▶ [Task prompt]:
If a line below contains the string "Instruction", return that line.

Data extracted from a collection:
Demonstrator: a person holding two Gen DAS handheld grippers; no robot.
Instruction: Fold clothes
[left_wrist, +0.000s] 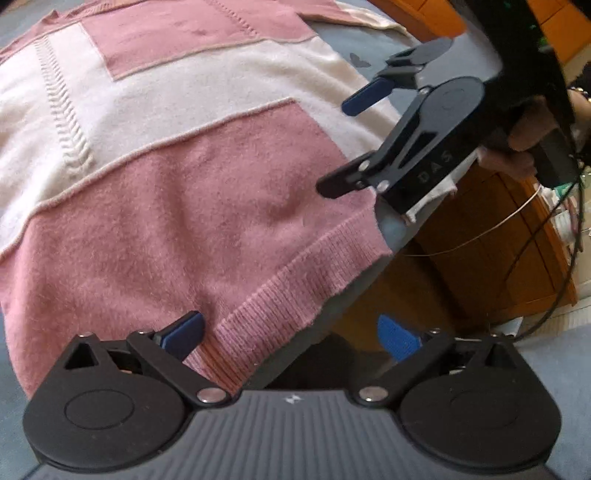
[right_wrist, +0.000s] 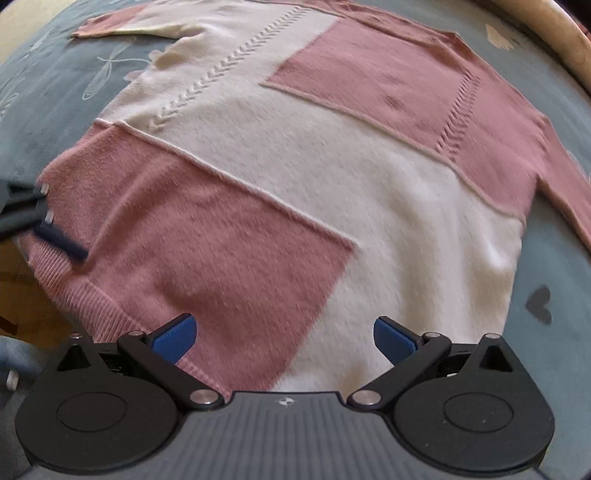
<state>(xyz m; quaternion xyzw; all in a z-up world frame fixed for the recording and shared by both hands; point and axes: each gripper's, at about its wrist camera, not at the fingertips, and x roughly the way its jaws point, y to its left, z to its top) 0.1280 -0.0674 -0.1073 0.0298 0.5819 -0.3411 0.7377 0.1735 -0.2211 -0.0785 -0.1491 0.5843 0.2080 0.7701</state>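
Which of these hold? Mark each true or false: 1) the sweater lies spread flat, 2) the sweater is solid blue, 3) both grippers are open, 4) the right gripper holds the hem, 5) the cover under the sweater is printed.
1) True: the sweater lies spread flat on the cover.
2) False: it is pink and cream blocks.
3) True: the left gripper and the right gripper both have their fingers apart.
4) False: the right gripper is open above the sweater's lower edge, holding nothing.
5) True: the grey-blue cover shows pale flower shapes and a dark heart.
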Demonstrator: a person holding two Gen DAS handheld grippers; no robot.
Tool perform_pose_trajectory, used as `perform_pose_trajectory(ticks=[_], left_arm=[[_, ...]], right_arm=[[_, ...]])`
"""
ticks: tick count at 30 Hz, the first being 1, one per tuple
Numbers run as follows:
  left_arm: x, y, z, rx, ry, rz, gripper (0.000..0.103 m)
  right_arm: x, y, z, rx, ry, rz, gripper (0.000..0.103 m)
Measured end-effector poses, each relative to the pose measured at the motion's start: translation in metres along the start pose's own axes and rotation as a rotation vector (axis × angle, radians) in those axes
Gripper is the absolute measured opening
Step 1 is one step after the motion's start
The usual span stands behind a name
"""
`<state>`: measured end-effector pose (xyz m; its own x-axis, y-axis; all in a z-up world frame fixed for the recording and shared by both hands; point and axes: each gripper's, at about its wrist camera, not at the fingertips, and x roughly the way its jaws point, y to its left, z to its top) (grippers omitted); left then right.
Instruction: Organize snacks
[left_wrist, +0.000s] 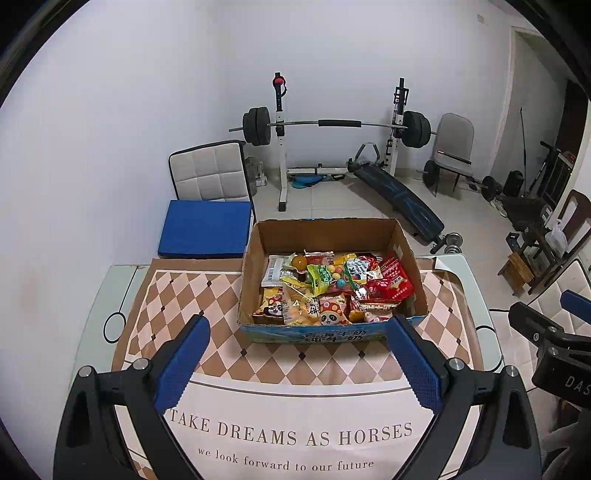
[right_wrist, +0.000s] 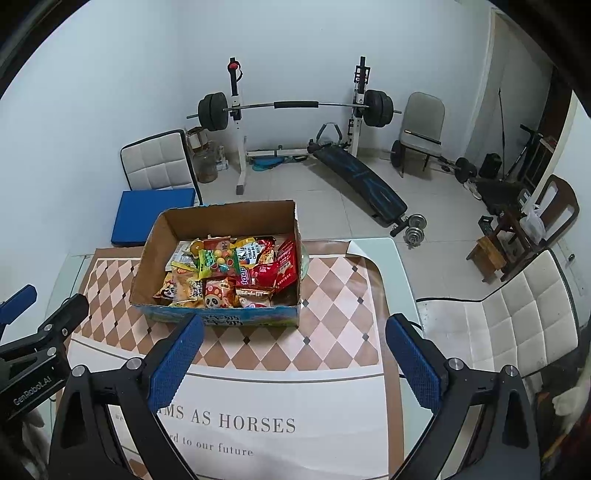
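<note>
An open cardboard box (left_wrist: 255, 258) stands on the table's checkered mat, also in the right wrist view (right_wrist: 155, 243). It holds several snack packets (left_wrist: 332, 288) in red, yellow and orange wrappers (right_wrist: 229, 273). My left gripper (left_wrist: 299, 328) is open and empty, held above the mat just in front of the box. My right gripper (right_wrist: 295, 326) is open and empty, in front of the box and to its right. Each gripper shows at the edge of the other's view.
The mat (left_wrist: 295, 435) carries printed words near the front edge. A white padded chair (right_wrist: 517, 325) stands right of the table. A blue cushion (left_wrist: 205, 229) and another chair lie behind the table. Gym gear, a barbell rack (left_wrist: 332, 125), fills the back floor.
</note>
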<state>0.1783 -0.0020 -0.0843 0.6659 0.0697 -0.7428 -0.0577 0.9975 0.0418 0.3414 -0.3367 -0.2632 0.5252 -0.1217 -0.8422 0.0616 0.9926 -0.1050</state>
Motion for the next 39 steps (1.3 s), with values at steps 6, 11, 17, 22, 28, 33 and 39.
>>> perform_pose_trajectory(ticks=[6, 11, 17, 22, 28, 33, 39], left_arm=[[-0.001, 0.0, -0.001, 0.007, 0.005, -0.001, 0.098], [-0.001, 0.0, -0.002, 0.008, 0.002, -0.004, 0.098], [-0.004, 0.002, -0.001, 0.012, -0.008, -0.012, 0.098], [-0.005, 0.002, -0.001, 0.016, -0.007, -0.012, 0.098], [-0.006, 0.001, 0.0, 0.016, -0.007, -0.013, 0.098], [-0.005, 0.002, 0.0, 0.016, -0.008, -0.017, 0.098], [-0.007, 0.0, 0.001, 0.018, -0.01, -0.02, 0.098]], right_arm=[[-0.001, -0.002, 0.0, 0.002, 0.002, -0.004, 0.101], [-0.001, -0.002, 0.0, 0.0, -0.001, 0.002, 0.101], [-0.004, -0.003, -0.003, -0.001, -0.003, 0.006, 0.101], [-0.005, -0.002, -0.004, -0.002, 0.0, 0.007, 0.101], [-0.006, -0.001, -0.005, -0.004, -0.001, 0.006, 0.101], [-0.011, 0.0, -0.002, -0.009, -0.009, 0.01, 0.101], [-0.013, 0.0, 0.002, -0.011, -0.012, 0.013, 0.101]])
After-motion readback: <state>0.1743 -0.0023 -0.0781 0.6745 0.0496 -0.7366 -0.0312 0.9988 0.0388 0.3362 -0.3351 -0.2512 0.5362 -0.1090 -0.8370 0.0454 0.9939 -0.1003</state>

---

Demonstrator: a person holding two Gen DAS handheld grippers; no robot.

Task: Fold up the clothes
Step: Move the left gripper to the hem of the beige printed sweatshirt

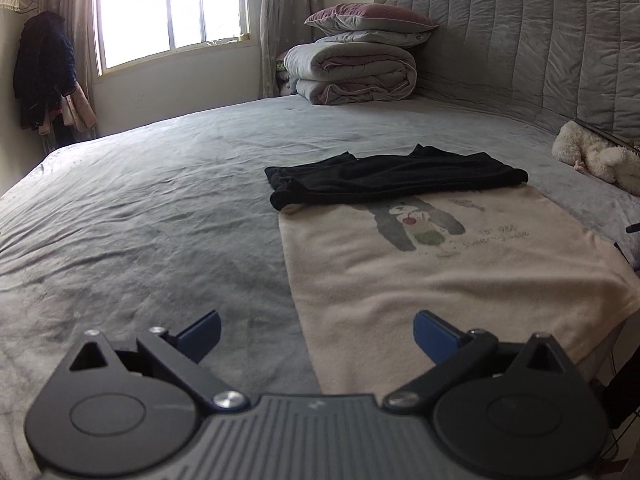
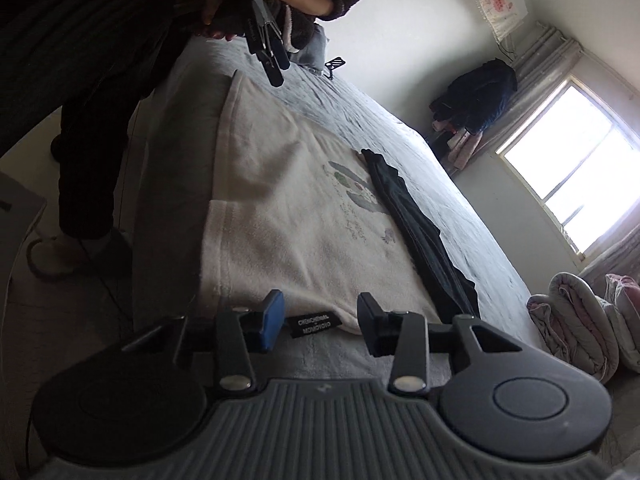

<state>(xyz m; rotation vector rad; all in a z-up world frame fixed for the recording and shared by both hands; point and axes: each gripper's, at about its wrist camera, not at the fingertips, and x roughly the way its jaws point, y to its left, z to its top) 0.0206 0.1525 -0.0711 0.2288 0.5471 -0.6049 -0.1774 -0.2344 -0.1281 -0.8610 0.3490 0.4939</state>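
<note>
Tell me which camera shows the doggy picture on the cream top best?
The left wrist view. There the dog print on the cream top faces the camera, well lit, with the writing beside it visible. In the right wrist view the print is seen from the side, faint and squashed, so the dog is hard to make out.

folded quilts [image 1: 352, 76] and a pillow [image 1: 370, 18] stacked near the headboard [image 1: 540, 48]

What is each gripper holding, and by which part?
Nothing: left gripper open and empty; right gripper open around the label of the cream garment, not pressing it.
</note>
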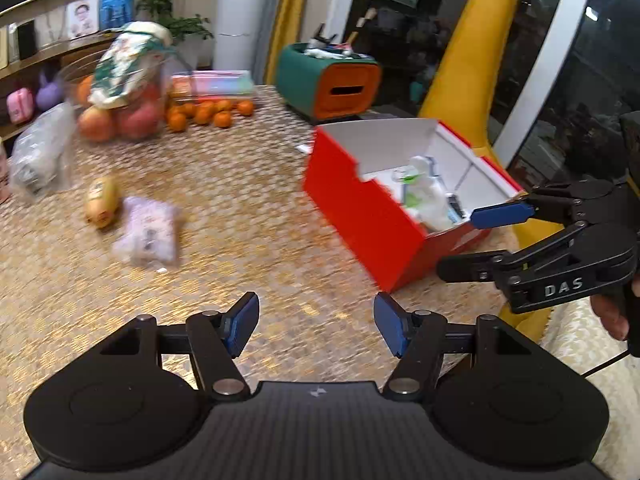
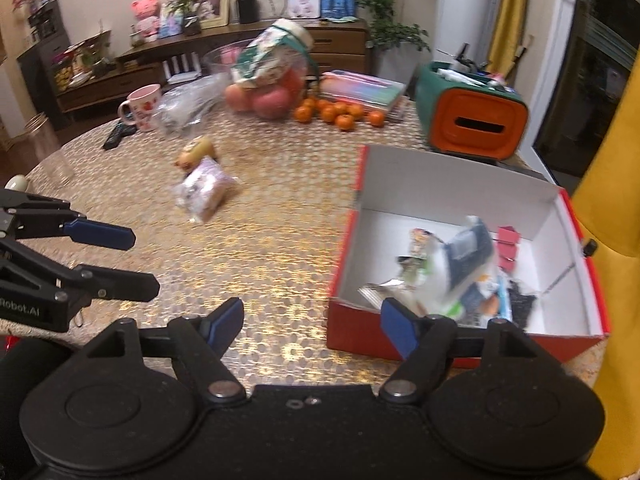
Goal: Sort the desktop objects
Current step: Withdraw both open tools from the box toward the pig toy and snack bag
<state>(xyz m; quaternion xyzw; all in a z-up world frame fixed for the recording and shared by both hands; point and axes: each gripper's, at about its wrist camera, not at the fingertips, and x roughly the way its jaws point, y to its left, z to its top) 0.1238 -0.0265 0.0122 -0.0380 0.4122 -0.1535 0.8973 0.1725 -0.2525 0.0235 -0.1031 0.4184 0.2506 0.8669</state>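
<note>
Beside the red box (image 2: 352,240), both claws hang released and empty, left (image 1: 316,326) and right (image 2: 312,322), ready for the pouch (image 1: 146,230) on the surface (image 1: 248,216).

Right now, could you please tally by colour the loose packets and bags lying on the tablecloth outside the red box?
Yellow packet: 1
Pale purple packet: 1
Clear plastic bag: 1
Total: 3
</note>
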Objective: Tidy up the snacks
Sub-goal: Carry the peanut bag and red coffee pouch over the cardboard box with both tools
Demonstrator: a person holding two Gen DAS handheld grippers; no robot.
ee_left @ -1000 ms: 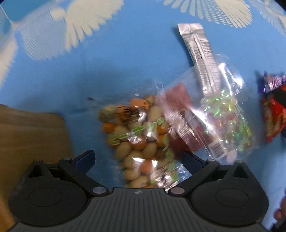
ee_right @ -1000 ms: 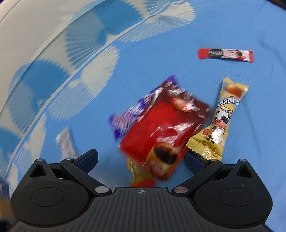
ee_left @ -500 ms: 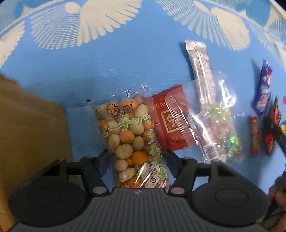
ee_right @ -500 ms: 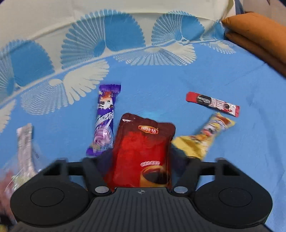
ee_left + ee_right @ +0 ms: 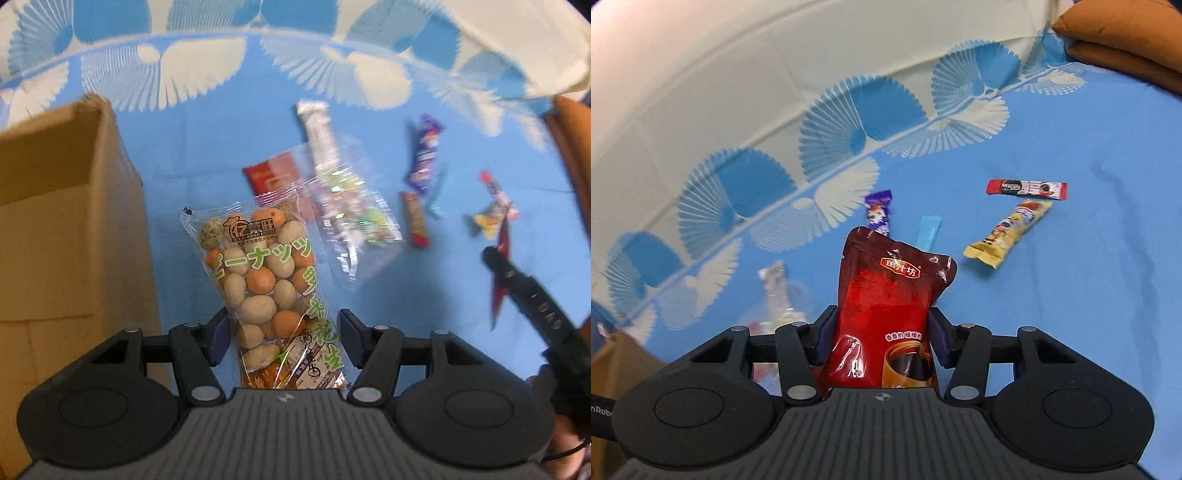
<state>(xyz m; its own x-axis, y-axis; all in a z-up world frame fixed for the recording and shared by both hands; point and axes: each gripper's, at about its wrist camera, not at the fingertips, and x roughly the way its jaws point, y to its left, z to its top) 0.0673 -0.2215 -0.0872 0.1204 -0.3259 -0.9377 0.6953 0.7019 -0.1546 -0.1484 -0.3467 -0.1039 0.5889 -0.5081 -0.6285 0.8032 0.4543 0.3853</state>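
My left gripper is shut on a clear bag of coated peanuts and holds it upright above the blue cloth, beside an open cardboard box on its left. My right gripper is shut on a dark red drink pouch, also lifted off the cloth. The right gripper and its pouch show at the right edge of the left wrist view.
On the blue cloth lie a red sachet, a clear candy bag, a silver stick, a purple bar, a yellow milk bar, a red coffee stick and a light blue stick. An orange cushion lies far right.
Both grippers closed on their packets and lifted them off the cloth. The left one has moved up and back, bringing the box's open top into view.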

▶ [Response]:
Instruction: Fold clothes
Instruction: Organize snacks

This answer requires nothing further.